"R" and Forensic Age Estimation

        This page contains some computer "stuff" for use in forensic age estimation, all of it implemented using the statistical package "R."  The main reason for using "R" is that the package is a free download, and the "code" from the page you are looking out now reads more or less like English.  Further, you can easily modify the code to do things the way you want (as opposed to the way I want).  And finally, the documentation for "R" is excellent, and free (again!)(available as *.pdf and *.html).  There's a bit of a learning curve, but when you consider the utility of "R" for doing both statistics and publication quality graphics, it is well worth the adventure.

 

        "R" executables can be downloaded from the following address:

http://temper.stat.cmu.edu/R/CRAN/

In all of the examples from this page you start the "RGui" going, then mark from this page and paste into the "R" window and hit an "enter" ("return").  If you want to edit code do something like:

mystuff<-edit(yourstuff)

to edit an old file and place it in a new name, or save over by using mystuff<-edit(mystuff).  Be sure to save your workspace when you exit "R" if you want to keep what you've done.


Highest posterior density bounded on the left and the right

        This code is for finding the most likely age at death and the left and right bounds for the highest posterior density, conditional on:

1.      Phase parameters from a reference sample of known age

2.      The observed phase for a forensic case

3.      An informative prior for age-at-death (expressed as a Gompertz-Makeham hazard model)
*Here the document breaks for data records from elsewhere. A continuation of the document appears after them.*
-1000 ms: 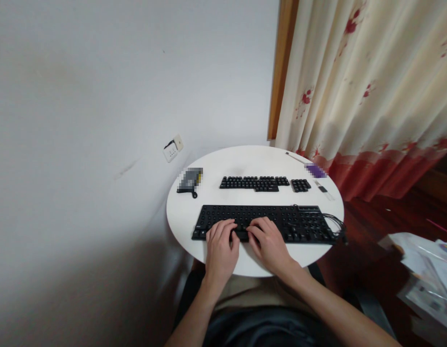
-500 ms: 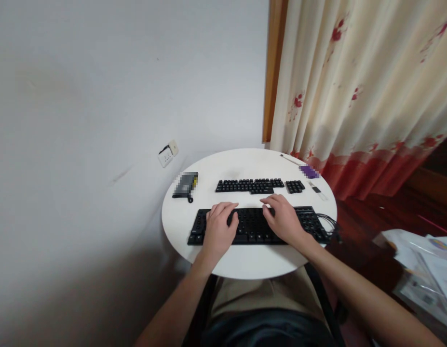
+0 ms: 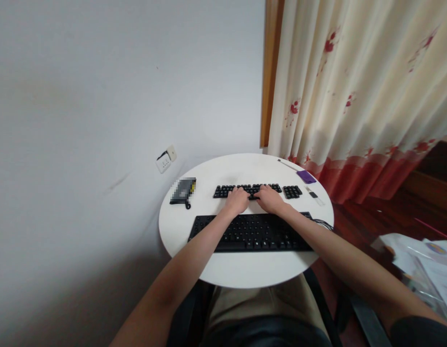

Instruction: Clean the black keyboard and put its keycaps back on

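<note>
Both of my hands rest over the long rows of loose black keycaps (image 3: pixel 221 192) at the middle of the round table. My left hand (image 3: pixel 237 200) lies over the middle of the rows, its thumb out to the right. Just beside it, my right hand (image 3: pixel 269 198) touches the keycaps further right, with its thumb pointing left. Fingers of both hands look apart, though some tips are hidden among the keycaps. Under my forearms lies the black keyboard (image 3: pixel 252 231), with many key positions showing no keycaps. A separate block of number-pad keycaps (image 3: pixel 292 192) sits right of my right hand.
The white round table (image 3: pixel 241 274) stands against the wall. A blurred dark grey pouch-like item (image 3: pixel 183 190) lies at the left. On the right are a purple item (image 3: pixel 306 177), a small clear-and-black item (image 3: pixel 313 194) and the coiled keyboard cable (image 3: pixel 322 223).
Both hands have moved forward from above the keyboard to the rows of keycaps, and closer together. The view has shifted slightly.
</note>
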The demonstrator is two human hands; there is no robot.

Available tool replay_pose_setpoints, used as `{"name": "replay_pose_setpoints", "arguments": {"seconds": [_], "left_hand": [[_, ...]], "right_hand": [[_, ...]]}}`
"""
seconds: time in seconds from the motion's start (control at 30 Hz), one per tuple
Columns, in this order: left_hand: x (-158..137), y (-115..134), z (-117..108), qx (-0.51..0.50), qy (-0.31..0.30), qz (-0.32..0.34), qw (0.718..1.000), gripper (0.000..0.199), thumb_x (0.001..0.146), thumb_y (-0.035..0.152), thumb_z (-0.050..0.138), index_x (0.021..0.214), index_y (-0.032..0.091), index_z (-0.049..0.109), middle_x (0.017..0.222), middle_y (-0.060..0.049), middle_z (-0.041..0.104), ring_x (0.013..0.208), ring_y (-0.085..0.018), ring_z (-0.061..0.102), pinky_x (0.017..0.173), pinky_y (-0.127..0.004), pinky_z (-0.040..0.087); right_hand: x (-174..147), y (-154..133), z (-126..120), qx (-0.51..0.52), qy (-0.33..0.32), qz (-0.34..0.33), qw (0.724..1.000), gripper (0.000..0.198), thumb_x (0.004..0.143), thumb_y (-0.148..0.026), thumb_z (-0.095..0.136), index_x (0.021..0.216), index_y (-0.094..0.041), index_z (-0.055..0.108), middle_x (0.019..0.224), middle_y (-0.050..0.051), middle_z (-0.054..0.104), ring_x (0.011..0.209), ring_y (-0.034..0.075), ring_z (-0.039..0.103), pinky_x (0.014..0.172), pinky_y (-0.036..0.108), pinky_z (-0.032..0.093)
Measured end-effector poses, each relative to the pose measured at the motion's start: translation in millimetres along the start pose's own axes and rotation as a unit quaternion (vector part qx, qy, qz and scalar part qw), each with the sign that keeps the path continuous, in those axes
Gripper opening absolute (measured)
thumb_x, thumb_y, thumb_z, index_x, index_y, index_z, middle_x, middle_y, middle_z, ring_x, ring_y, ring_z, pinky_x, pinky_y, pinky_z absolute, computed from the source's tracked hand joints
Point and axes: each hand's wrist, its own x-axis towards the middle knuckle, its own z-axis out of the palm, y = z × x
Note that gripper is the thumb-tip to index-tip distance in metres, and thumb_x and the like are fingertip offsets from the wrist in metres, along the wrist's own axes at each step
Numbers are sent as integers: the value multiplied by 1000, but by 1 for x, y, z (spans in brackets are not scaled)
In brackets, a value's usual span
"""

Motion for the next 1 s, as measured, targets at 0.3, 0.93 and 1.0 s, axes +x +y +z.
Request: {"name": "replay_pose_setpoints", "arguments": {"seconds": [0.3,0.93,1.0], "left_hand": [[-3,3,1,6,31,3,999,21,92,25,58,99,19,78,113,-13,66,114,-30,55,98,-41,46],[-1,0,10,-74,34,34,996,18,84,20,67,97,24,79,110,-9,73,111,-26,64,99,-34,47],[-2,-1,11,-94,26,48,994,17,82,20,68,95,23,79,109,-8,73,110,-26,65,98,-33,48]], "right_hand": [[-1,0,4,-8,-12,-14,1000,27,95,-19,51,98,-16,78,111,15,64,110,27,55,89,31,44],[9,3,6,-8,0,-38,999,21,90,-17,61,105,-17,76,113,15,63,114,27,53,96,32,42],[9,3,7,-3,-2,-40,999,20,90,-16,61,102,-17,77,112,14,64,113,26,53,95,31,42]]}}
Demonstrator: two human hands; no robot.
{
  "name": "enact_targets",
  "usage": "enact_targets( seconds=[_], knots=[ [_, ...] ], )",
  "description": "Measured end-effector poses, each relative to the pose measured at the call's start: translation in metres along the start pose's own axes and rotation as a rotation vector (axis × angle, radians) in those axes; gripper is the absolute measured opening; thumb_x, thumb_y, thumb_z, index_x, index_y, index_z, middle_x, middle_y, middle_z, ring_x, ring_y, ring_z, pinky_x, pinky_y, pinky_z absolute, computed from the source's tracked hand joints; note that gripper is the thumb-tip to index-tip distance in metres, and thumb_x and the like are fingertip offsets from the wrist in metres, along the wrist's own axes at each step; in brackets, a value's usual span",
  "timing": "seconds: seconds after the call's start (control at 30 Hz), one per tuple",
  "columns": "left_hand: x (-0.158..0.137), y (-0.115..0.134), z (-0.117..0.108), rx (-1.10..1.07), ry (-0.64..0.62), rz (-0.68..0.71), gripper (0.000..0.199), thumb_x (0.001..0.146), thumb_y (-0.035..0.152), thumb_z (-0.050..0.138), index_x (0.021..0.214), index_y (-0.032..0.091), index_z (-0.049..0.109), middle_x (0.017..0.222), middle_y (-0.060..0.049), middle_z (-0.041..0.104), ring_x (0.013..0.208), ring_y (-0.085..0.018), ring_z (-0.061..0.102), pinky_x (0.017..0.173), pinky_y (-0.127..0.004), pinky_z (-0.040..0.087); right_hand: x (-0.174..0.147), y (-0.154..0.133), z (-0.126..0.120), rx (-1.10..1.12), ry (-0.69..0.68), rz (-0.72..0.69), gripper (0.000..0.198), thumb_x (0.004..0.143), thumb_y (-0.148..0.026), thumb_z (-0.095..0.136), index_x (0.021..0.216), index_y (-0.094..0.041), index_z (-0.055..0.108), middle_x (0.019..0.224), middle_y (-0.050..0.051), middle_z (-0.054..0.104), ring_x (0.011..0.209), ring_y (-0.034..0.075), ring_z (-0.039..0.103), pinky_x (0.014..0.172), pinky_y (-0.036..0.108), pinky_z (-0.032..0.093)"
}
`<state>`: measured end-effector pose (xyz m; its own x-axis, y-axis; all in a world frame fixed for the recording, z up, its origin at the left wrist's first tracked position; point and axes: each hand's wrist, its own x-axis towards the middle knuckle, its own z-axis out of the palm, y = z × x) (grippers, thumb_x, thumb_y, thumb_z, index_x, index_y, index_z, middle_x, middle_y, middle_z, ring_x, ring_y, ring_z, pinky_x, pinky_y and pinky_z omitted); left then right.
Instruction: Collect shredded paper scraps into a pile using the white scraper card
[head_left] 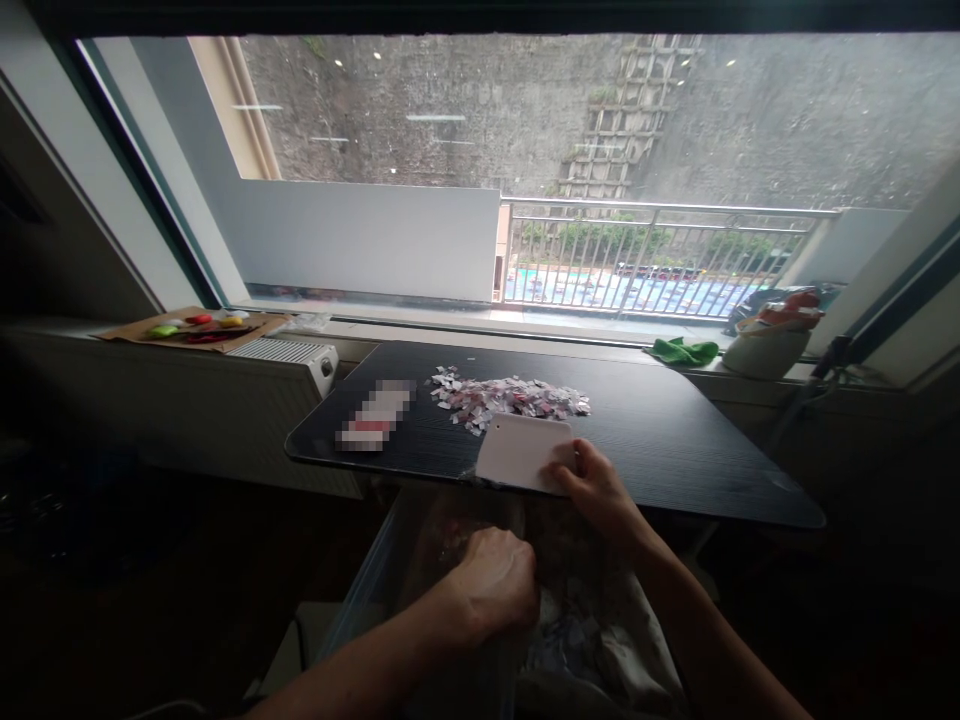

To begin with, we need some phase parameters.  Below are the mean “ages-to-transition” and standard deviations for the “age to transition” taken from Suchey-Brooks scores on a known age reference sample.  Copy and paste these into the “Rgui.”  Note that there are six transitions, because there are seven phases.



 
mu<-c(17.12492, 21.70249, 35.23981, 49.41972, 62.61990, 71.76162)
sdev<-c(5.720715, 14.154538, 14.022637, 19.150908, 18.777776, 18.229731)
 

The next two functions do probit analysis (i.e., find the probability of being in a particular phase conditional on age).  Pay carefully attention to the “imax<-7” statement.  This should be equal to the actual number of phases, so edit if need be.


 
probit<-function (t=50,ip=5) 
{
alpha<-mu
beta<-sdev
imax<-7
p<-0
p[1]<-1-pnorm(t,alpha[1],beta[1])
for(i in 2:(imax-1))
{p[i]<-pnorm(t,alpha[i-1],beta[i-1])-pnorm(t,alpha[i],beta[i])}
p[imax]<-pnorm(t,alpha[imax-1],beta[imax-1])
for(i in 2:(imax-1)){if(p[i]<0) p[i]<-0}
return(p[ip]/sum(p))
}
 


probit2<-function (i,t) 
{
        n<-NROW(t)
        p<-0
        for(j in 1:n){
          p[j]<-probit(t[j],i)
                    }
        return(p)
}

lrage – this function finds the left and right bounds for an HPD (lrage stands for left and right age)

 

And now we’re into the nitty-gritty.  The following function finds the most likely age and the specified percentage hpd.  The parameters in the call are as follows:

i = 5 – This is the observed phase for the forensic case

bot = 15 – This is the minimum possible age.  Note that this age is subtracted from the age that goes into the hazard model

top = 100 – This is the maximum possible age

area = .9 – This is the proportion in the hpd.  “.9” means 90%.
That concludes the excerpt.